NEW YORK - A Second Circuit U.S. Court of Appeals panel on Feb. 10 issued a summary order vacating a New York federal judge's ruling that a pension plan participant does not have standing to sue on behalf of himself, his pension plan and other similarly situated Employee Retirement Income Security Act plans over alleged improper fiduciary conduct (Landol Fletcher v. Convergex Group LLC, et al., No. 16-734, 2nd Cir., 2017 U.S. App. LEXIS 2459).
DETROIT - A Michigan federal judge on Feb. 9 granted a joint motion seeking to enjoin numerous pending wage proceedings against nightclub owners in 12 different federal and state courts based on a $6.5 million settlement that was granted preliminary approval two days earlier (Jane Doe 1, et al. v. Deja Vu Services, Inc., et al., No. 16-10877, E.D. Mich., 2017 U.S. Dist. LEXIS 18369).
DALLAS - A Texas federal judge on Feb. 8 denied motions for summary judgment in consolidated cases filed by the U.S. Chamber of Commerce (COC) and other groups opposed to the U.S. Department of Labor's (DOL) new "fiduciary rule" set to take effect April 10, saying that the DOL has not exceeded its authority and that the new rule does not violate the Employee Retirement Income Security Act (Chamber of Commerce of the United States of America, et al. v. Edward Hugler, Acting Secretary of Labor, et al., No. 3:16-cv-1476, consolidated with 3:16-cv-1530, 3:16-cv-1537, N.D. Texas; 2017 U.S. Dist. LEXIS 17619).

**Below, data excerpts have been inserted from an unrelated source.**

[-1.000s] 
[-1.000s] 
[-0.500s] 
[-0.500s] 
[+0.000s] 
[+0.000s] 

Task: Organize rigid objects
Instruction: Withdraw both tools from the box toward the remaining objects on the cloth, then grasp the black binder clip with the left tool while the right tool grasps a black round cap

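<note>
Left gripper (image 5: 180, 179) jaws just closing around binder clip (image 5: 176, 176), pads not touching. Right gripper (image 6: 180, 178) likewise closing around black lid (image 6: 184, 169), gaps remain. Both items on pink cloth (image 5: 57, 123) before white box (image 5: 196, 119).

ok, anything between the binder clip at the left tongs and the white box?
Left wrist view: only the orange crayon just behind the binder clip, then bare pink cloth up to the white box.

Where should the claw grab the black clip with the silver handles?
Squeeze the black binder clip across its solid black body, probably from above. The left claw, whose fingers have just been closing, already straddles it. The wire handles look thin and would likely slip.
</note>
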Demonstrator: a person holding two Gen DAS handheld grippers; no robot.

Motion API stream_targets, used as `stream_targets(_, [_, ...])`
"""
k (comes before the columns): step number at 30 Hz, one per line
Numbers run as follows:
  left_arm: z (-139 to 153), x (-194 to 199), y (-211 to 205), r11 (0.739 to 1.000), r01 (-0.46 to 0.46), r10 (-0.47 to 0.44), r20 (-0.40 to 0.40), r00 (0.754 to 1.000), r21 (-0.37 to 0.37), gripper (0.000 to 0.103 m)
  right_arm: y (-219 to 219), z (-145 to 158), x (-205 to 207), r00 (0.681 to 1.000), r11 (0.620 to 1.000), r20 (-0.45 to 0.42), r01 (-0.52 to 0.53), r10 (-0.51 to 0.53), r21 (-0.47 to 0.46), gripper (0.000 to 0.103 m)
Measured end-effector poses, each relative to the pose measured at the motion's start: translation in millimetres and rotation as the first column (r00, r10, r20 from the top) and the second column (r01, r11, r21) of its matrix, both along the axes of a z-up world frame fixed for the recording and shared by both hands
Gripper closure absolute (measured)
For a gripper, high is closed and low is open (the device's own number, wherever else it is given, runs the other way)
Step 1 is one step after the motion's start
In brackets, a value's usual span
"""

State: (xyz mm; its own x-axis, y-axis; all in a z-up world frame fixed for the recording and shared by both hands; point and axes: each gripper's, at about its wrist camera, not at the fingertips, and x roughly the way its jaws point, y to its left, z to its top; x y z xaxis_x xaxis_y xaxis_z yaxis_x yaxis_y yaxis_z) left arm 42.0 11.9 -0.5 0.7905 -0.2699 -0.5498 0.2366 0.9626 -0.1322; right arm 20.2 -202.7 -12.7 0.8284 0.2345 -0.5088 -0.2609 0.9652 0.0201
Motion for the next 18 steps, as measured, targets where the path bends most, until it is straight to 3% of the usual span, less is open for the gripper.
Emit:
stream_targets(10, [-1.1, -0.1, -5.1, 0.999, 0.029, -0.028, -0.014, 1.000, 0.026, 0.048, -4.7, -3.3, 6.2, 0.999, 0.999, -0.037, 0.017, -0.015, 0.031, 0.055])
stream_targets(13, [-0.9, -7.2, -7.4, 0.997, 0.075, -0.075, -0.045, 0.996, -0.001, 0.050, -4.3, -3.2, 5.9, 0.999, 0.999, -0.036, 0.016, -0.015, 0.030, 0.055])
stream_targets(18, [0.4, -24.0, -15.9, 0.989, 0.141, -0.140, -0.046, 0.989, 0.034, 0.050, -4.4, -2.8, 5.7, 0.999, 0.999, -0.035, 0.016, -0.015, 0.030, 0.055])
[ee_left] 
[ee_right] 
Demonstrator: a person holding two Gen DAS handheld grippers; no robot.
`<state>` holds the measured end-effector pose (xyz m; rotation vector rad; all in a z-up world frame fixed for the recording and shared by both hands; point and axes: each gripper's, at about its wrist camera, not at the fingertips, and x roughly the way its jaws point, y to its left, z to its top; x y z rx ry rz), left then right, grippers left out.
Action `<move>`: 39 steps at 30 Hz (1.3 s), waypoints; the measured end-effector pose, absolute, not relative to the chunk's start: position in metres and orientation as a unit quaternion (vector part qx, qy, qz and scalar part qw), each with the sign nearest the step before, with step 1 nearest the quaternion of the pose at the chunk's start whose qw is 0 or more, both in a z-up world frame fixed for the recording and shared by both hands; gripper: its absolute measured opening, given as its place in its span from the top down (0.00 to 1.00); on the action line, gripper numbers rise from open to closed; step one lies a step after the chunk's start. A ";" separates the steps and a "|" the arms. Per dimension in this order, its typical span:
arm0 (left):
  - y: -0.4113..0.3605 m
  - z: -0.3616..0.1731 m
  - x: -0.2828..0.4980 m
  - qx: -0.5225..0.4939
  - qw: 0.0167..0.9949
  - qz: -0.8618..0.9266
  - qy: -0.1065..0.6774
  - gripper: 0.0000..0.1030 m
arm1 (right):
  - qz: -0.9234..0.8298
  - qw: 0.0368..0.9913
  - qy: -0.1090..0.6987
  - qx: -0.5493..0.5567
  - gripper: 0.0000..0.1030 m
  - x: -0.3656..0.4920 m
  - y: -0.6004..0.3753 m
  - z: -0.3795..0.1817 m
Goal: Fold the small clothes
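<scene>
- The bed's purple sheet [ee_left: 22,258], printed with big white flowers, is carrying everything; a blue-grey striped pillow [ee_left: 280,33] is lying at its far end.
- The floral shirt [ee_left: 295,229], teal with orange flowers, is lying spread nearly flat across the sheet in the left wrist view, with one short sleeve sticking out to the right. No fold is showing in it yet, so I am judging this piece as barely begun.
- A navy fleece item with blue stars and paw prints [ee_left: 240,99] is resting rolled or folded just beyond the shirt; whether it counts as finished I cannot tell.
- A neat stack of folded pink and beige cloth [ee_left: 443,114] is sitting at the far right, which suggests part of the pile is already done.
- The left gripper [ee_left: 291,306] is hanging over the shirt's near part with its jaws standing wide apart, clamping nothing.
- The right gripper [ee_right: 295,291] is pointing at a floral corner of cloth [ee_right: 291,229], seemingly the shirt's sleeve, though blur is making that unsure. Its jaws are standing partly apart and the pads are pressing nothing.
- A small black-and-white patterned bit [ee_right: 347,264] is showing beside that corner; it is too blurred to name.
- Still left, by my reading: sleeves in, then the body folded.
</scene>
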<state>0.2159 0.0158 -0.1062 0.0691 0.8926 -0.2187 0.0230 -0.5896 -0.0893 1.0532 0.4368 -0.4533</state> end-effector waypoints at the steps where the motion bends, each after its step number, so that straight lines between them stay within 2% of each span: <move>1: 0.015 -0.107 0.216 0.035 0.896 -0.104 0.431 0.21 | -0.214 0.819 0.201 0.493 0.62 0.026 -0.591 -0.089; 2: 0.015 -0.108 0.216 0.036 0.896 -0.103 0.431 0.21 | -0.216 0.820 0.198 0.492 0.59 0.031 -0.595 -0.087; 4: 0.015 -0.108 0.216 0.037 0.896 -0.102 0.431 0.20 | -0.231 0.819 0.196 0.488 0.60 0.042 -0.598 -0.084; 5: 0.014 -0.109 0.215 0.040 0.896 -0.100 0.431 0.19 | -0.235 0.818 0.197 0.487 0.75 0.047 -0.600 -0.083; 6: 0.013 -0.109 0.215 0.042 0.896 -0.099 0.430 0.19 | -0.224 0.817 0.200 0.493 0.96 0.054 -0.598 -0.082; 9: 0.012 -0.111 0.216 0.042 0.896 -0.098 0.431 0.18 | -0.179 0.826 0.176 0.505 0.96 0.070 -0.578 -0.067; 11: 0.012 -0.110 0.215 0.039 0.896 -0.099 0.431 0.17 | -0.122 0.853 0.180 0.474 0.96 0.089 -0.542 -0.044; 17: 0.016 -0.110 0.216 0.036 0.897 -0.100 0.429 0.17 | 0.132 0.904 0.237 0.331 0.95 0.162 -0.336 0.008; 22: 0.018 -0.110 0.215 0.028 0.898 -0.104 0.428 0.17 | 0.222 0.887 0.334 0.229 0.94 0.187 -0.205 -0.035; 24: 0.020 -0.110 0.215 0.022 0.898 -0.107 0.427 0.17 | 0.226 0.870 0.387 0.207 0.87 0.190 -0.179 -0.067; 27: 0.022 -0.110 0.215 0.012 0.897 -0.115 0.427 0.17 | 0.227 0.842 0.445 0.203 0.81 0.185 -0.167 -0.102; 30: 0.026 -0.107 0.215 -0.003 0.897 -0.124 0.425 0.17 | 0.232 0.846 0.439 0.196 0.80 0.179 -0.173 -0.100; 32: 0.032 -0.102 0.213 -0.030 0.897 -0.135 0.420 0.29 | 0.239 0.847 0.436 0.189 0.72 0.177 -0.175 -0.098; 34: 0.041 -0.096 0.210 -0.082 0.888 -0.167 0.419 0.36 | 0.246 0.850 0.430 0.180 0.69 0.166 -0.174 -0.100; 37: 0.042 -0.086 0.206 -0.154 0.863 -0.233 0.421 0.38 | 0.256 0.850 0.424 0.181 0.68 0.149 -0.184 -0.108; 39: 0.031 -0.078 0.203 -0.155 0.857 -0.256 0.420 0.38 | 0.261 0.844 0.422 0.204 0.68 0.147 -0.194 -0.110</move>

RIVERSIDE, Calif. - A Riverside County, Calif., Superior Court jury on Feb. 7 issued a verdict in favor of the former University of California Riverside's chief campus counsel, who alleged that she was retaliated against after refusing to cover up the school's discriminatory culture and awarded her $2.5 million for past and future lost earnings and past noneconomic damages (Michele Coyle v. Regents of the University of California, et al., No. RIC1503362, Calif Super., Riverside Co.).
LOS ANGELES - A California appeals court on Feb. 7 affirmed a district court's decision to deny a hospital's motion to compel arbitration of numerous class action claims asserted against it by a former nurse, finding that the nurse did not waive her right to assert her claims in a judicial forum under her collective bargaining agreement (CBA) (Tanya Vasserman v. Henry Mayo Newhall Memorial Hospital, No. B267975, Calif. App., 2nd Dist., Div. 4, 2017 Cal. App. LEXIS 90).
NEW YORK - A New York federal magistrate judge on Feb. 6 found that an in camera review of an insurer's documents requested through discovery by a disability claimant is necessary to determine if the documents are protected under the work product doctrine or if the fiduciary exception to the attorney-client privilege applies (Cherylle McFarlane v. First Unum Life Insurance Co., No. 16-7806, S.D. N.Y., 2017 U.S. Dist. LEXIS 16433).
LEXINGTON, Ky. - A federal judge in Kentucky on Feb. 6 signed a final order canceling a trial scheduled for March following an $81,308.71 settlement between a group of Mexican migrant workers who claimed that the owners of farms they worked at underpaid them and violated federal labor laws (Cecillo Gutierrez-Morales, et al. v. Earl Lee Planck Jr., et al., No. 5:15-cv-158, E.D. Ky.).